__INSTRUCTIONS TO FOLLOW__. Line by line, give the data again exactly as it appears, but without pictures.

__AVAILABLE DATA__.

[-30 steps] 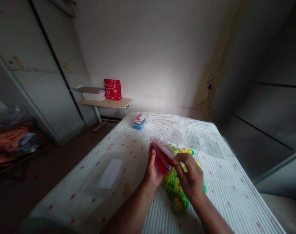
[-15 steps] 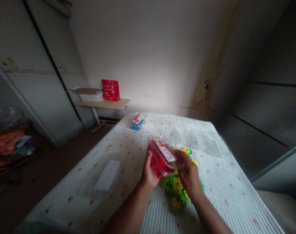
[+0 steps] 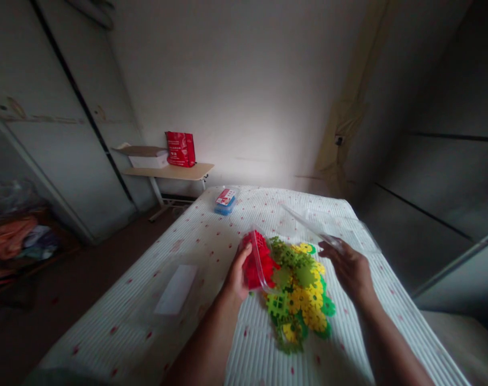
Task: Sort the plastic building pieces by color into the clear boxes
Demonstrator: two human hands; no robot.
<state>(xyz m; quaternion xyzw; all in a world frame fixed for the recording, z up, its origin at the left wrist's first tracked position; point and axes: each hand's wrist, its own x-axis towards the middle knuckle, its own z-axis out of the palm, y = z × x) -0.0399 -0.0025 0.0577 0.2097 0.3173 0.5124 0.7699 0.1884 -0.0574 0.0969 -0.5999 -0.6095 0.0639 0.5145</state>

__ANSWER FOR THE TASK__.
[-30 steps] 
[-15 steps] 
[+0 steps] 
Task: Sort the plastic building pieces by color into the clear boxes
Demonstrator: two human hands; no robot.
<state>(xyz m; quaternion xyzw; all in a world frame fixed for the recording, z up, its origin at the left wrist's first tracked position; point and axes: each hand's wrist, its own x-axis towards the middle knuckle, its own z-axis out of the palm, y = z × x) -0.0399 -0.0025 0.0577 0.2097 0.3173 0.5124 0.7699 0.1884 -0.0574 0.0969 -0.5999 -0.6095 0.0639 0.5145</state>

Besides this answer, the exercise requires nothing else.